1. Rektor (Managing Director)

  • Memastikan pelaksanaan kebijakan K3L yang telah ditetapkan
  • Membentuk P2K3 dan menugaskan personil yang ditunjuk sebagai wakil manajemen/MR untuk menjalankan Sistem Manajemen K3L secara berkelanjutan
  • Menjamin bahwa perusahaan memenuhi persyaratan peraturan perundangan K3L  yang berlaku
  • Melakukan tinjauan ulang (review) secara berkala terhadap keseluruhan kinerja K3L dan program K3L perusahaan
  • Meninjau kecelakaan/insiden serius dan memantau tindakan perbaikan
  • Berpartisipasi jika diperlukan dalam penyelesaian masalah K3L.

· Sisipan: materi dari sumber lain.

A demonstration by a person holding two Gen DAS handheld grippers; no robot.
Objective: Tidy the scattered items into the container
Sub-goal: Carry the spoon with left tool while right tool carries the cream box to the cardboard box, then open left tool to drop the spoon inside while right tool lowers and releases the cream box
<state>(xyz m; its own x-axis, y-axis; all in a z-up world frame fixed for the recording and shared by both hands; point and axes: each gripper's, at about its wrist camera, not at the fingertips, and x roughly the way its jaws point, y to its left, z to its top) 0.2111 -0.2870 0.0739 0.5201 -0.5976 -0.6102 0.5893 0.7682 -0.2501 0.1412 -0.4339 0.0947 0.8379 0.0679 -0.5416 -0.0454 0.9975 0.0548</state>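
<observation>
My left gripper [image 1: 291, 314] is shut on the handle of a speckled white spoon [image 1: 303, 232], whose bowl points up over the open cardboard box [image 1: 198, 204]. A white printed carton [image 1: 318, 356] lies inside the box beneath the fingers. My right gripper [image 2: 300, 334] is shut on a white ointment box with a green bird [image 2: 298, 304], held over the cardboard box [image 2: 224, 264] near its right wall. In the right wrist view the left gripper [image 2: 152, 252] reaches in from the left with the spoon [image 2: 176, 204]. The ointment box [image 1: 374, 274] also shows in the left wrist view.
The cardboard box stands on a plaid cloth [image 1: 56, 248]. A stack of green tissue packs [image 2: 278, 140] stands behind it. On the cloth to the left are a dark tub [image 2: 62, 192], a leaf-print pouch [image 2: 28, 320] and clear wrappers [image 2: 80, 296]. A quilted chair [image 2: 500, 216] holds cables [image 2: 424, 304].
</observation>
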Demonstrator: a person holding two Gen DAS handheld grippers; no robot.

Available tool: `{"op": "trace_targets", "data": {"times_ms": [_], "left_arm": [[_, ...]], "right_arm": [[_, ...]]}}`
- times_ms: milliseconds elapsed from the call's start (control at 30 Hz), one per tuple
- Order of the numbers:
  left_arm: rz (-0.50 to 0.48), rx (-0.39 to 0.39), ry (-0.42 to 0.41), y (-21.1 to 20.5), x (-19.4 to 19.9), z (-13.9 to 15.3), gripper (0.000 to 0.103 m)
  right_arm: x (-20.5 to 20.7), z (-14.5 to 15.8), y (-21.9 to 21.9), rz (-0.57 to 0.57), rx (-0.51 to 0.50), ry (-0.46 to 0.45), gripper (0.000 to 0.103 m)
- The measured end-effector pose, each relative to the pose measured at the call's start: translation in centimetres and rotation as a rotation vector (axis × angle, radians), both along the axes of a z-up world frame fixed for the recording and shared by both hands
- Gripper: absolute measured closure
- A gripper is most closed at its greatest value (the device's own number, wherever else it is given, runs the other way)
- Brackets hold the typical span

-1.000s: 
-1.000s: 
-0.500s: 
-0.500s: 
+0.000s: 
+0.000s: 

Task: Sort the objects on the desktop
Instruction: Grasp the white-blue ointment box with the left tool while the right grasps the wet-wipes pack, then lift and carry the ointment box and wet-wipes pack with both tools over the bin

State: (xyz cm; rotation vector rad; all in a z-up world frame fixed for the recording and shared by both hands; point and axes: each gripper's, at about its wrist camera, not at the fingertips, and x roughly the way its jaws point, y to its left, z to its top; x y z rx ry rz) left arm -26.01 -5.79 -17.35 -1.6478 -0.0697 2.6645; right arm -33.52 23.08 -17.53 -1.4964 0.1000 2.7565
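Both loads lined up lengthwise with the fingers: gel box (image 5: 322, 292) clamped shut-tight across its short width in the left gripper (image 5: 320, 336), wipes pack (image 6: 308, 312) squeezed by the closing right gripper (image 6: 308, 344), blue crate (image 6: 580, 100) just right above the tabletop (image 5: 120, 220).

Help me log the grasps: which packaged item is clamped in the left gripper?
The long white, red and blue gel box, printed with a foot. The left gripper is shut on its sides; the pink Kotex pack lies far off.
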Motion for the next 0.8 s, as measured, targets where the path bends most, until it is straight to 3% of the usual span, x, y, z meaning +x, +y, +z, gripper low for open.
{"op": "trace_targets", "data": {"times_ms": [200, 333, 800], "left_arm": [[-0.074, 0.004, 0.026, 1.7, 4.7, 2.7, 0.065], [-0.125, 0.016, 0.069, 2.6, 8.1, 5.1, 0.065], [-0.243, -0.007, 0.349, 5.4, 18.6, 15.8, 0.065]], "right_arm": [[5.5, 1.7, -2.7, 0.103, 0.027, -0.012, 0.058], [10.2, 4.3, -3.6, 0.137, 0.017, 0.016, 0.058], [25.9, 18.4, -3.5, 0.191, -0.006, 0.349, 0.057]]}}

2. Dekan Fakultas (Manager)

  • Menjamin komitmen dan pelaksanaan K3L pada tingkat fakultas.
  • Melakukan pelaporan dan pertanggungjawaban atas pelaksanaan K3L kepada Rektor atau MR.
  • Menjamin tersedia dan dilaksanakannya prosedur, panduan teknis, dan persyaratan K3L sesuai dengan persyaratan peraturan perundangan dan ketetapan lain di universitas.
  • Menjamin dilakukannya identifikasi setiap proses kerja dan kegiatan yang mengandung potensi bahaya dan risiko terhadap keselamatan dan kesehatan karyawan dan upaya tindakan pengendaliannya.
  • Memantau dan meninjau ulang kinerja K3L dalam fakultas yang menjadi tanggung jawabnya.
  • Memantau kinerja/aktivitas kontraktor di lingkungan perusahaan.
  • Menunjukkan komitmen terhadap K3L melalui partisipasi dalam diskusi formal dan informal, observasi tempat kerja dan inspeksi bahaya, dll.
  • Berperan serta aktif dalam investigasi kecelakaan, khususnya pada kasus major.
  • Berpartisipasi jika diperlukan dalam penyelesaian masalah K3L.
  • Menjamin setiap karyawan mendapatkan pelatihan sesuai kebutuhan akan kompetensi kerja dan karakter bahaya dari pekerjaannya.

3. Staf

  • Mematuhi setiap prosedur kerja, pedoman teknis, dan persyaratan K3L yang aman sesuai dengan ketentuan yang ditetapkan diperusahaan.
  • Bertanggung jawab terhadap keselamatan dan kesehatan kerja bagi dirinya sendiri dan orang lain, baik pada saat di lingkungan kerja maupun di luar lingkungan kerja (off the job safety)
  • Mengambil tindakan yang aman bagi diri sendiri dan orang lain yang dapat terpengaruh oleh tindakannya.
  • Melaporkan dengan segera setiap ditemukan kondisi berbahaya atau kondisi tidak aman di lingkungan kerja kepada atasan atau wakil P2K3 departemennya.
  • Berpartisipasi aktif dalam melaksanakan program-program K3L perusahaan.